[PROBLEM]: With the line containing "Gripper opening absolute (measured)" as the start and the line containing "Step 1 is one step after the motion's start" as the end, transcribe that span of the entries below exactly, including both.

[SOURCE INFORMATION]:
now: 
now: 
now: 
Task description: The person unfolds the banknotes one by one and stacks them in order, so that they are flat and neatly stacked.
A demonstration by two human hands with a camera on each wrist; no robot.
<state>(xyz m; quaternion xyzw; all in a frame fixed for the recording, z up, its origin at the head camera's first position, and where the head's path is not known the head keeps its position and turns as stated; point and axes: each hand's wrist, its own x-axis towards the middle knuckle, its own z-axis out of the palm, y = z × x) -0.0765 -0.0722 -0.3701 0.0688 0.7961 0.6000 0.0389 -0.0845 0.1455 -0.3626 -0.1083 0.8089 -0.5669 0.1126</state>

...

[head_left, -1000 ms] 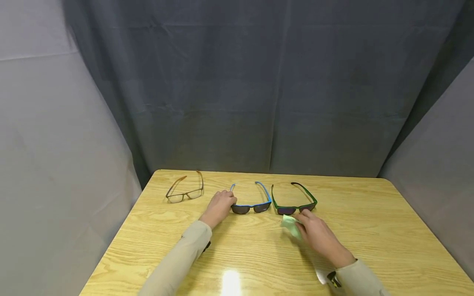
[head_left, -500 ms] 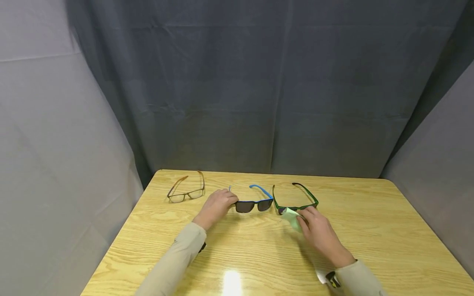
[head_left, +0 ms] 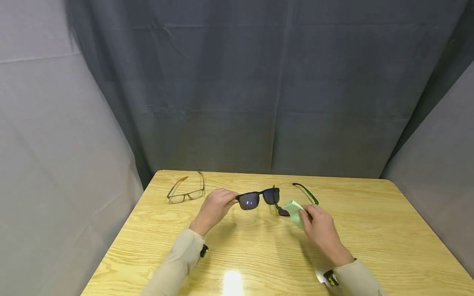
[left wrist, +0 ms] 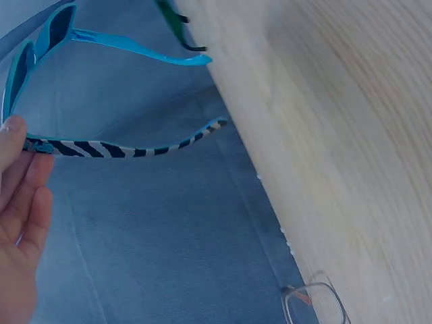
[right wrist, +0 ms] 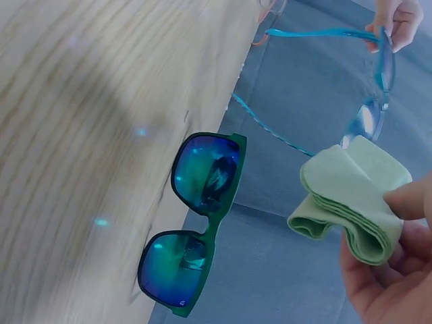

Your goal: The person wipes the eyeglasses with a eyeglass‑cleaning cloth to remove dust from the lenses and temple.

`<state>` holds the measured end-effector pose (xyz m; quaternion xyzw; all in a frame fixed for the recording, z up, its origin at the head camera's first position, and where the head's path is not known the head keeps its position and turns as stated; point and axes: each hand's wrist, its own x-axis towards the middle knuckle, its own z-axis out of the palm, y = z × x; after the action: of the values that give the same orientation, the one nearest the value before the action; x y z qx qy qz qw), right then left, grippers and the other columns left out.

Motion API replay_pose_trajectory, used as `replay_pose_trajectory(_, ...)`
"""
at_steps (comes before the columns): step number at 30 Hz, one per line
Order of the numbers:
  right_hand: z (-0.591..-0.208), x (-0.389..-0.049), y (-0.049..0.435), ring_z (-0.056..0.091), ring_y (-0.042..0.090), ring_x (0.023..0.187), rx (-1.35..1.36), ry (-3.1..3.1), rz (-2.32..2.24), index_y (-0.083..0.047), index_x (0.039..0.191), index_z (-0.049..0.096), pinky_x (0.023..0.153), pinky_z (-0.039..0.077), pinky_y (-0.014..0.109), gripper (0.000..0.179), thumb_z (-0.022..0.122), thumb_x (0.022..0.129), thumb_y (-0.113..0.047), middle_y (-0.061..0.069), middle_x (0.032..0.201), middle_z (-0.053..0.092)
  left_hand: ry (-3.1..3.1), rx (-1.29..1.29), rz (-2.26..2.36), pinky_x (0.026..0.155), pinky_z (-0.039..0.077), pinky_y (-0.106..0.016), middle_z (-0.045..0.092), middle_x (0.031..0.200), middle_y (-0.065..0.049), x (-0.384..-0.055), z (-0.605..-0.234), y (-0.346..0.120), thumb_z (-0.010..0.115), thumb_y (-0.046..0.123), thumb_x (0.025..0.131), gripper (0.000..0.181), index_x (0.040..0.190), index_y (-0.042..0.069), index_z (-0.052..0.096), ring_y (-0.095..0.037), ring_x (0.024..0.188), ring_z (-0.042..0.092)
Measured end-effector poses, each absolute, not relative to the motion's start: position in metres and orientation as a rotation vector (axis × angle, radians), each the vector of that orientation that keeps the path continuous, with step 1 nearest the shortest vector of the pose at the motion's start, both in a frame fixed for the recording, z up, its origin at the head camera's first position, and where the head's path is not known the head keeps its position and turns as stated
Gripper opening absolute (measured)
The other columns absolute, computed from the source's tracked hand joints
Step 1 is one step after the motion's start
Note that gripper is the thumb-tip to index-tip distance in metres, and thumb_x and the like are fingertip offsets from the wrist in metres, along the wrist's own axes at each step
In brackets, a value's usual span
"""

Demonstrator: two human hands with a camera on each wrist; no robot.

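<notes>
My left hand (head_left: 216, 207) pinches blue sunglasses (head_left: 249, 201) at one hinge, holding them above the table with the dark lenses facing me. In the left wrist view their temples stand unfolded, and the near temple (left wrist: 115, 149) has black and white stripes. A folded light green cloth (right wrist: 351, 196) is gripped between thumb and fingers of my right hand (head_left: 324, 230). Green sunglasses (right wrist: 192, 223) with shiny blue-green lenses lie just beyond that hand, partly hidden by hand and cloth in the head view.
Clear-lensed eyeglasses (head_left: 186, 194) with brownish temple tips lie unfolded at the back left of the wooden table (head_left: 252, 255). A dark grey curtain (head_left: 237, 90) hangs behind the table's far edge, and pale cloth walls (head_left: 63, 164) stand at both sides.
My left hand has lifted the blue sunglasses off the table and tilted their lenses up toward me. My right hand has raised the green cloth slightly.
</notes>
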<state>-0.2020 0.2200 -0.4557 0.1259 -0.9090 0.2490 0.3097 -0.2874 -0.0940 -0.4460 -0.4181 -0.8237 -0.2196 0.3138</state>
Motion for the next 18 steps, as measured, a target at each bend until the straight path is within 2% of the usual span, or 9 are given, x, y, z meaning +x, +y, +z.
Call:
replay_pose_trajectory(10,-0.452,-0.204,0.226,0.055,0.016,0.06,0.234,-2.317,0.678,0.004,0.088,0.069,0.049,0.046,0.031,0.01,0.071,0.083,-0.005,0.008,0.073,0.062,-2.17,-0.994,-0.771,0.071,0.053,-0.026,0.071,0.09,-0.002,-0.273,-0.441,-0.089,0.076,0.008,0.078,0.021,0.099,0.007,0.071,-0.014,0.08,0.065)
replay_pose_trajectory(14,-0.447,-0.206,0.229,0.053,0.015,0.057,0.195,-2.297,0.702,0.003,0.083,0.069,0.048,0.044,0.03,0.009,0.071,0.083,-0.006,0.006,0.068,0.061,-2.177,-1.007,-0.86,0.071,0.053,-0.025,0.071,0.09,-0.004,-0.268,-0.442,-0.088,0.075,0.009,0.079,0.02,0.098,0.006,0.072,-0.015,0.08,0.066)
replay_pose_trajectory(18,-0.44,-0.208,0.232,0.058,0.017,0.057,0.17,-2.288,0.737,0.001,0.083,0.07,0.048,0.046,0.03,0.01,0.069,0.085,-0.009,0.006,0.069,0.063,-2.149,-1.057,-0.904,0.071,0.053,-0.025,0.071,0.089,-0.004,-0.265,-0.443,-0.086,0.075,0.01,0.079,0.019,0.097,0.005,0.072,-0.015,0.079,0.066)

[THE ANSWER]:
Gripper opening absolute (measured)
The other columns absolute, computed from the source's tracked hand joints
Step 1 is one step after the motion's start

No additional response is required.